We use Machine Learning, particularly deep neural networks, to recognize objects such as road traffic signs. These Deep Learning methods are particularly successful if the data is characterized by a hierarchical structure and a large amount of training data is available.

If sufficient training data is not available for certain scenarios we favor hybrid Machine Learning processes that allow us to add the knowledge of experts to the data we do have. We also research other data efficient learning solutions designed to generate artificial training data, for example.

Go to our technical publications

Research priorities

Multimodal recognition and indexing

The combination of several input channels such as voice recognition and facial recognition alongside multimodal indexing when searching for media content and sequences such as in videos

Data efficient learning

The training we offer includes the use of data augmentation, generating artificial data, transfer learning and half supervised and active learning

Representation learning

Unsupervised learning through semantically meaningful representations of raw data based on Deep Learning processes

Embedded and real-time perception

Efficient real-time processing on devices with integrated sensors, high-performance embedded hardware and parallel processing units in mobile systems



Fraunhofer audio mining for the German television network ARD

As part of our long-term cooperation with the German television network ARD we have been using automated speech recognition and other audio technologies such as voice recognition for archival and editorial work. This tool allows journalists to search for spoken keywords across the entire ARD archive to retrieve relevant articles and contributions. Voice recognition means statements made by individuals can be accurately searched for and retrieved. Generating subtitles or transcribing raw material provides valuable editorial support.

Live subtitling in the parliament of the Free State of Saxony

The parliament (Landtag) of the Free State of Saxony uses our speech recognition system for live subtitling of plenary session broadcasts. We were tasked with training the system to recognize a range of specialist legal and political terms as well as the names of politicians. An additional module automatically inserts punctuation and ensures the text flows naturally and in a structured fashion. The speech recognizer can be accessed via the cloud. Applications requiring high levels of data protection can be installed locally using standard server architecture.

Speech dialog system

We have worked with Volkswagen AG to develop a prototype speech dialog system.

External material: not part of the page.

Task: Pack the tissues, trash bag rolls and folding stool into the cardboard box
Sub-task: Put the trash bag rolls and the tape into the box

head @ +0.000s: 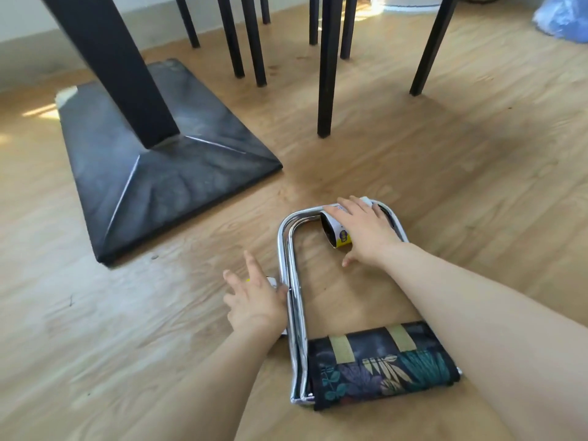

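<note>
The wooden floor [461,160] fills the view, with a black table pedestal base [165,173] to the left and black chair legs [327,74] behind; a blue plastic bag [563,17] sits at the far right corner. No cardboard box or tissues show in this view. Nearest the person lies the folding stool [350,313], collapsed flat on the floor, its chrome tube frame [288,249] pointing away and its dark leaf-print fabric seat [381,370] bunched at the near end, which would let it slide into a box as one slim piece. The right hand [366,230] lies palm-down over a trash bag roll [334,233] with a white and yellow label, at the frame's far bend; the fingers are spread over it rather than visibly closed, so whether it is gripped cannot be told. The roll probably rests against the tube, which would keep it from rolling off. The left hand [257,300] is open, fingers apart, pressed to the outside of the left tube, likely steadying the stool; a small white and yellow object peeks from under it, possibly a second roll, too hidden to say.
</note>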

The in-built dialog system acts as an interactive city tour guide answering the driver’s questions about selected points of interest along the route. The prototype is a good example of how our speech technology interacts – speech recognition, content analysis using knowledge graphs and speech synthesis – in dialog systems based on domain-specific knowledge.

Image recognition patent

We have been granted a patent for our image recognition technology which efficiently and reliably recognizes circular objects such as road traffic signs.

Recognizing road traffic signs in roadworks

Ways of recognizing road traffic signs in roadworks were developed as part of our work on the AutoConstruct BMWi project. Roadworks continue to be a real challenge for driver assistance systems. Deep Learning methods allow roadwork markings and lane guidance signs to be recognized in camera images in real time. This work is fundamental to the development of future assistance functions and the ability of highly automated driving systems to operate in roadworks.

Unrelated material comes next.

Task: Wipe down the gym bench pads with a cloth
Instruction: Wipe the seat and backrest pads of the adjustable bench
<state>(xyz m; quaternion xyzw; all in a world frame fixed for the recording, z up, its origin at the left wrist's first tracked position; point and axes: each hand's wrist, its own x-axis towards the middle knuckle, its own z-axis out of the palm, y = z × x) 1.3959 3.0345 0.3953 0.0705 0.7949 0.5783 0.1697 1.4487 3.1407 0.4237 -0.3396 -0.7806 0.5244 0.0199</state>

Condition monitoring in sewer networks

In partnership with research and application partners we have been developing a system for the automated detection and analysis of damage within municipal sewer networks. This work is part of the "Automatic condition analysis of sewer pipes" (AUZUKA) BMBF project. High definition cameras and 3D sensors take images of the sewer pipe surfaces and create models. Neural networks were trained to recognize different types of damage such as tears, cracks or ingrowing roots. Human experts are then able to quickly and reliably establish exactly what type of repair is required.